After disconnecting the battery, dash disassembly was next. That proved to be a bit more challenging. The instructions were clear, but we had a hard time finding the sweet spot to release the center dash piece. Once that was out, we had to remove four screws. They were not flush with the dash, so a socket, ratchet and extension were required. Oh yeah, we dropped the first screw into the dash. It took a magnet, a little swearing, and a lot of patience to find it.

Once the missing screw was found, we made our connections. The antenna and Crutchfield harness were plugged in. We also added a USB cable and an iPod connector and ran them through the dash into the back of the glove compartment. We reconnected the battery and started the car. It was time to test the radio and it worked perfectly. We turned off the ignition and put the dash pieces back in. And yes, it was quicker to reassemble than to take it apart. Once the dash was back in place, we set a couple radio presets and Juan was on his way.

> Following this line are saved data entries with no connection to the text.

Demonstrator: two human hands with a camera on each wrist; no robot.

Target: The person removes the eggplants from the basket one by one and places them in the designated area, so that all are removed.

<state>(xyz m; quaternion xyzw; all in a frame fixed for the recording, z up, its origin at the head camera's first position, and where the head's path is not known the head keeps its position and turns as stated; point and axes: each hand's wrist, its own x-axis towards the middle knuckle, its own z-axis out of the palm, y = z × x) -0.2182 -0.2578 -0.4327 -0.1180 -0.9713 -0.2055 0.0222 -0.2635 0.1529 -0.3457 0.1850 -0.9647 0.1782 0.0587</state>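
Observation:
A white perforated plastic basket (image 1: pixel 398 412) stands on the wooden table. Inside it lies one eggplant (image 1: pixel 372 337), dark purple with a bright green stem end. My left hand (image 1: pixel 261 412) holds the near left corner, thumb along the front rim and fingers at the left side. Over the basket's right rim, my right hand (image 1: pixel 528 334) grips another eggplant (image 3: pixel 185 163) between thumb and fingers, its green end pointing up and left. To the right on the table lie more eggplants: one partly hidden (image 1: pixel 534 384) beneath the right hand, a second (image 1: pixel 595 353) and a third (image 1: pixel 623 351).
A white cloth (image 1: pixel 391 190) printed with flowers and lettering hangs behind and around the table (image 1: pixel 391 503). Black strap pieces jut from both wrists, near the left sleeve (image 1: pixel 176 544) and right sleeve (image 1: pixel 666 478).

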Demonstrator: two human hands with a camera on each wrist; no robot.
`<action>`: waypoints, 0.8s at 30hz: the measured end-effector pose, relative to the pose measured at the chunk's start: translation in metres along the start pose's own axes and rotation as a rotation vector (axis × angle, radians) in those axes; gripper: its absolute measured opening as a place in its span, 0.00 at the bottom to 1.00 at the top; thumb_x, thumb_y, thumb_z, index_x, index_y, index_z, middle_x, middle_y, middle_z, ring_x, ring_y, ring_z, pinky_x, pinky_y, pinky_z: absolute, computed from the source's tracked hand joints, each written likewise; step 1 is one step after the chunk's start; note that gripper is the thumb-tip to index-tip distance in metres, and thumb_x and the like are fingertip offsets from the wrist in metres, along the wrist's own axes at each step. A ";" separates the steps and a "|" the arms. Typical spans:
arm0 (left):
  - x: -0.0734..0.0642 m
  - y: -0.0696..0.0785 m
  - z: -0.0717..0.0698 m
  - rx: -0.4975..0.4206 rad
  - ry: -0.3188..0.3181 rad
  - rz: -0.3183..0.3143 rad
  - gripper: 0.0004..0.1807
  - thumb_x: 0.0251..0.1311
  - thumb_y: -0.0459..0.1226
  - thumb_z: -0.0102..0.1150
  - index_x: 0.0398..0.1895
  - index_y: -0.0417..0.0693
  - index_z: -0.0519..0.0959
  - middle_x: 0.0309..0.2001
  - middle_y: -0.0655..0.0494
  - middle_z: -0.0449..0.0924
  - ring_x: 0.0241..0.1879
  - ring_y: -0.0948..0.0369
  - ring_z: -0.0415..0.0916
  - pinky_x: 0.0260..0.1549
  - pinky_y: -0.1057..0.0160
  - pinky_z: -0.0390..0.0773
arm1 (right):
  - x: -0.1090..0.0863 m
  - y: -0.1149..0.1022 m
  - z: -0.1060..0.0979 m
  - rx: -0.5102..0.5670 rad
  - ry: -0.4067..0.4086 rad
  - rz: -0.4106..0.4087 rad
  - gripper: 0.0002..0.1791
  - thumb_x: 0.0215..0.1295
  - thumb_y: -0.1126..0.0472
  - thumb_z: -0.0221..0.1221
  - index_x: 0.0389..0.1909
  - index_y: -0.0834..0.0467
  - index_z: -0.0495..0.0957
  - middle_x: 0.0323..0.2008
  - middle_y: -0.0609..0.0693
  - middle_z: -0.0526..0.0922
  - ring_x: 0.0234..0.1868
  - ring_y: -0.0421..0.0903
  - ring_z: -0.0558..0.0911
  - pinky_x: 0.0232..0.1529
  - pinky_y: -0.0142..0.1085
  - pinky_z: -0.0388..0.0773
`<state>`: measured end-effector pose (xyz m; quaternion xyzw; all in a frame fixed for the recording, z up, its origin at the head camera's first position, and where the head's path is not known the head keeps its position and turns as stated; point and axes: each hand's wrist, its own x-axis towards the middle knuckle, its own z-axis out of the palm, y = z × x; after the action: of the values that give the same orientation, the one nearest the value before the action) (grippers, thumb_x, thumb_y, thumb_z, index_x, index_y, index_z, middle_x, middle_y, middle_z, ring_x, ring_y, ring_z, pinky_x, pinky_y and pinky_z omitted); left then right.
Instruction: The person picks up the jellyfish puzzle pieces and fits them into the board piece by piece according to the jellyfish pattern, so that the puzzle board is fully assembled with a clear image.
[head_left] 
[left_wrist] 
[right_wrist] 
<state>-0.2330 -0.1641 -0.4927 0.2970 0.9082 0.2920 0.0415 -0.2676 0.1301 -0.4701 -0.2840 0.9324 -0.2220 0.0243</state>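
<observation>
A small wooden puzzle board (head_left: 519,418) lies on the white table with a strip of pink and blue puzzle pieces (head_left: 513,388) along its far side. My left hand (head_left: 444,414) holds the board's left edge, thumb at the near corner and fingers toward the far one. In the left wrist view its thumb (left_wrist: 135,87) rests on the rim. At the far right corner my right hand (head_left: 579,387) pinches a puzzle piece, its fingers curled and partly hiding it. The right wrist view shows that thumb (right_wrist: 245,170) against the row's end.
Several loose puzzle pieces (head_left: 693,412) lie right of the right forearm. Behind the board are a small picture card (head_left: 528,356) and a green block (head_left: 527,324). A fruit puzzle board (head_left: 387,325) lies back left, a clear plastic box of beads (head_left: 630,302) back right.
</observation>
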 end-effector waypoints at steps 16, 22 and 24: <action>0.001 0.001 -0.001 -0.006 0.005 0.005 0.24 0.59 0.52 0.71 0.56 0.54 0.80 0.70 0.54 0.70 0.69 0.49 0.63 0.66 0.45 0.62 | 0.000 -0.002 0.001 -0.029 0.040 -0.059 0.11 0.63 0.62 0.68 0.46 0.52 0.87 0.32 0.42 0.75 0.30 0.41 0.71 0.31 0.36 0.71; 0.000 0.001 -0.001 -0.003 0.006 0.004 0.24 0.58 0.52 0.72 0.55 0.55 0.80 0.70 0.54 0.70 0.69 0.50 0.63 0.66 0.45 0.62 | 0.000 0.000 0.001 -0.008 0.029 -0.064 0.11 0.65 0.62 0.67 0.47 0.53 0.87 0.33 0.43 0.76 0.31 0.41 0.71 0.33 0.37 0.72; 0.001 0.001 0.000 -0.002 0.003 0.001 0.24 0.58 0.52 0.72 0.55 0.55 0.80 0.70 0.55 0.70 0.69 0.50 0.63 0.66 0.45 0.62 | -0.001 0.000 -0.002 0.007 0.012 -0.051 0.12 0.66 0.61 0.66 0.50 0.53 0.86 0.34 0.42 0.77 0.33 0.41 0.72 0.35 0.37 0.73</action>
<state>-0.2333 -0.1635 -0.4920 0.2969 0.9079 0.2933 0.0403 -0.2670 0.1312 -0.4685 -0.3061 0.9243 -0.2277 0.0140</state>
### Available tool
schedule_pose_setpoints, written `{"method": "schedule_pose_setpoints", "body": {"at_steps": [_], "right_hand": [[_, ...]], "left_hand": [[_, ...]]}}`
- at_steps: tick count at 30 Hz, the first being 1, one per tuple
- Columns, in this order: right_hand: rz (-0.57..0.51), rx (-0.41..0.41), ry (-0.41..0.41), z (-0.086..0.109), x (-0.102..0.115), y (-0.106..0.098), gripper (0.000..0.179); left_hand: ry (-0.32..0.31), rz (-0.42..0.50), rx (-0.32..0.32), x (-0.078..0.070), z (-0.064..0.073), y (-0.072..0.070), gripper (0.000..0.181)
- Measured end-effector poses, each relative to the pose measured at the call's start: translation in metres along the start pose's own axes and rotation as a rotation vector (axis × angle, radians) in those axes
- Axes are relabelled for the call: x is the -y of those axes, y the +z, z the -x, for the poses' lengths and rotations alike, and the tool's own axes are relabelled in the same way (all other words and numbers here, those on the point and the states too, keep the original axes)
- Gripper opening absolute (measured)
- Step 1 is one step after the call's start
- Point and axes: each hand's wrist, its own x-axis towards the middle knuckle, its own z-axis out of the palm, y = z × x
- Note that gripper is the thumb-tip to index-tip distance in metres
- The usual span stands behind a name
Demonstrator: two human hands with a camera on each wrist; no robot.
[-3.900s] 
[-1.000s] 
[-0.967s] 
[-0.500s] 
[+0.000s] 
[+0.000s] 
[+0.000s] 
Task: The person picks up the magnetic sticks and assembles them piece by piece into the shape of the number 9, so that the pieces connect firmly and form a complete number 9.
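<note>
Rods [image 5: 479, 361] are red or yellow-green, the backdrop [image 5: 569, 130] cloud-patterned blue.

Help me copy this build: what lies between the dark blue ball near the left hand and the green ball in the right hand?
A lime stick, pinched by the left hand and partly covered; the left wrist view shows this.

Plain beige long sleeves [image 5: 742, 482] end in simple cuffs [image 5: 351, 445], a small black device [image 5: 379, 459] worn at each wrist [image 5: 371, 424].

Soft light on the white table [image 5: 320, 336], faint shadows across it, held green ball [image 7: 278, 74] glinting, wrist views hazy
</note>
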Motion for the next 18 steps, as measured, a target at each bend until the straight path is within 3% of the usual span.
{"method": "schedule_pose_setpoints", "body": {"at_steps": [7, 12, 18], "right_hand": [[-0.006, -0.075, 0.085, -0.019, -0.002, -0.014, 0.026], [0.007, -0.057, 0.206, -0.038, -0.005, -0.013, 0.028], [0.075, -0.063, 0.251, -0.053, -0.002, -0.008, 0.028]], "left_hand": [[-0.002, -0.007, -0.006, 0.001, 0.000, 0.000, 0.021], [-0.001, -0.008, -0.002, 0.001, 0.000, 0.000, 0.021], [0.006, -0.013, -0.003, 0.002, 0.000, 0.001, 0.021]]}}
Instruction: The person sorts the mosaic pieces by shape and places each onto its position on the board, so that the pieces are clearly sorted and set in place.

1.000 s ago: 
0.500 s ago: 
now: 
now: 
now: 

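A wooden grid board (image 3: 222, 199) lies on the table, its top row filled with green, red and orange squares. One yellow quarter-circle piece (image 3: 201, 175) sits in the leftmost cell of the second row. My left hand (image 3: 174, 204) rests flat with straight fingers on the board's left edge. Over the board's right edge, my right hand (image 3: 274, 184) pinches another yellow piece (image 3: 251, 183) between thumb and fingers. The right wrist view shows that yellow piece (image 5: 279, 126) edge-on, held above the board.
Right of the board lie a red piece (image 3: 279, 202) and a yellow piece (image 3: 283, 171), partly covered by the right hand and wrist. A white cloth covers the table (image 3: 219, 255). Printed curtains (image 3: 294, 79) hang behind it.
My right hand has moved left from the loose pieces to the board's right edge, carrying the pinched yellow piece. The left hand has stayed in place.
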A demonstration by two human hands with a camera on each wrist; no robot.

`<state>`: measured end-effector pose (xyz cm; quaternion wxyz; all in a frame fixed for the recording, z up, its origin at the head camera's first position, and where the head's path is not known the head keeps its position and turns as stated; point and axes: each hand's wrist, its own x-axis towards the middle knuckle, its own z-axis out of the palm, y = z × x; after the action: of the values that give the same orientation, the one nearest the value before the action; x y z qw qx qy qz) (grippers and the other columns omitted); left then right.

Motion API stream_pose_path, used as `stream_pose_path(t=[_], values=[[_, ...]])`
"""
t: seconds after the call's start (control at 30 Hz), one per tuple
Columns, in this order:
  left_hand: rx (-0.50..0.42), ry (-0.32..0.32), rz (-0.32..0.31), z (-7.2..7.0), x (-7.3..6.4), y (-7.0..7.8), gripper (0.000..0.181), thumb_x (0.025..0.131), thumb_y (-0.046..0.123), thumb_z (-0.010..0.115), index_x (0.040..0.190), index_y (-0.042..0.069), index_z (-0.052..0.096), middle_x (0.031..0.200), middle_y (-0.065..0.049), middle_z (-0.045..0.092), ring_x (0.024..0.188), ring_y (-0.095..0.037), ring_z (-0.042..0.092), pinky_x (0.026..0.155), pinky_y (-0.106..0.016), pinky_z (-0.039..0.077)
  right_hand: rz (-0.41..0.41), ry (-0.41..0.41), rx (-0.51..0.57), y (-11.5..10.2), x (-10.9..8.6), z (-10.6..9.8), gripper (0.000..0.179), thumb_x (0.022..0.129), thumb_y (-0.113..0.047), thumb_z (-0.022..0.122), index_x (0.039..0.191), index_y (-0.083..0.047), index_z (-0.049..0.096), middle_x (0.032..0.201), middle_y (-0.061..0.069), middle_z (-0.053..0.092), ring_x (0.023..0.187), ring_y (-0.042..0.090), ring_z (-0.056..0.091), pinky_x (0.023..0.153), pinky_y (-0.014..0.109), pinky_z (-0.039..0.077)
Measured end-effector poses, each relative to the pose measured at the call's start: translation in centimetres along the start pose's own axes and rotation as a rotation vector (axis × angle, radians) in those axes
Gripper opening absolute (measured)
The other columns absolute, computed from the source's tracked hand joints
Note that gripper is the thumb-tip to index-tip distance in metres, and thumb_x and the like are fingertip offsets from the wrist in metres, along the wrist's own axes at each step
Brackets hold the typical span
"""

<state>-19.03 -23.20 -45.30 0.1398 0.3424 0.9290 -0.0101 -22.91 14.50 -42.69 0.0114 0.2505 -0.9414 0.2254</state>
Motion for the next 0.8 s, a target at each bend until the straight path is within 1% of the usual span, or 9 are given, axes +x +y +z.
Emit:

The whole install took about two and a half hours and the tools we used were:

  • Soldering iron and solder
  • Heat shrink tubing
  • Small trim panel tool (the claw of a small hammer would probably have worked)
  • Socket, ratchet and extension
  • Magnet

Juan loves his new stereo and said that it was a fun way to spend an afternoon with a friend.

"I never saw myself installing a car stereo," he said. "I thought it would be way more complicated than it was. I was pleasantly surprised, and the MasterSheet was extremely helpful. It was specific to my car, included pictures and diagrams, and the information was accurate. And, I learned how to solder, which was so cool. I would do it again."

If you don't have a soldering iron, we now have a line of wire connector kits from Posi-Products that are easier to connect than crimp caps. Just strip the wires, connect and twist.

For a quick video guide on making car receiver wiring connections, check out these helpful videos.

I'm going to try them out on my next install, which is going to be soon. I finally decided to replace my car and now I get to plan a whole new system. I'll keep you posted.